**Work item:** Every line of the data is to be output verbatim.

**Data block:**
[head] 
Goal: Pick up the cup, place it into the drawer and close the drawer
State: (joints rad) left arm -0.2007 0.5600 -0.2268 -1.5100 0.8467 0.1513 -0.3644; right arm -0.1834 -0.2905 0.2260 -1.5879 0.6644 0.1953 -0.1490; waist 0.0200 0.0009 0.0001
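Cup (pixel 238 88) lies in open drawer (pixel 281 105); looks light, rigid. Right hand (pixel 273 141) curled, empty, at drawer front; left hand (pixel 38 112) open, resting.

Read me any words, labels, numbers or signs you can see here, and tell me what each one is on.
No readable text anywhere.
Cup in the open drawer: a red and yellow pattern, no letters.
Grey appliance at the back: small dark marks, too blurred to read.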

**Output of the exercise:**
[head] 
Goal: Pick up the cup, place it into the drawer and close the drawer
State: (joints rad) left arm -0.2007 0.5600 -0.2268 -1.5100 0.8467 0.1513 -0.3644; right arm -0.1834 -0.2905 0.2260 -1.5879 0.6644 0.1953 -0.1490; waist 0.0200 0.0009 0.0001
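Cup (pixel 238 88) lies in open drawer (pixel 281 105); looks light, rigid. Right hand (pixel 273 141) curled, empty, at drawer front; left hand (pixel 38 112) open, resting.

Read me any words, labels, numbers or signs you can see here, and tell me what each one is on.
No readable text anywhere.
Cup in the open drawer: a red and yellow pattern, no letters.
Grey appliance at the back: small dark marks, too blurred to read.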

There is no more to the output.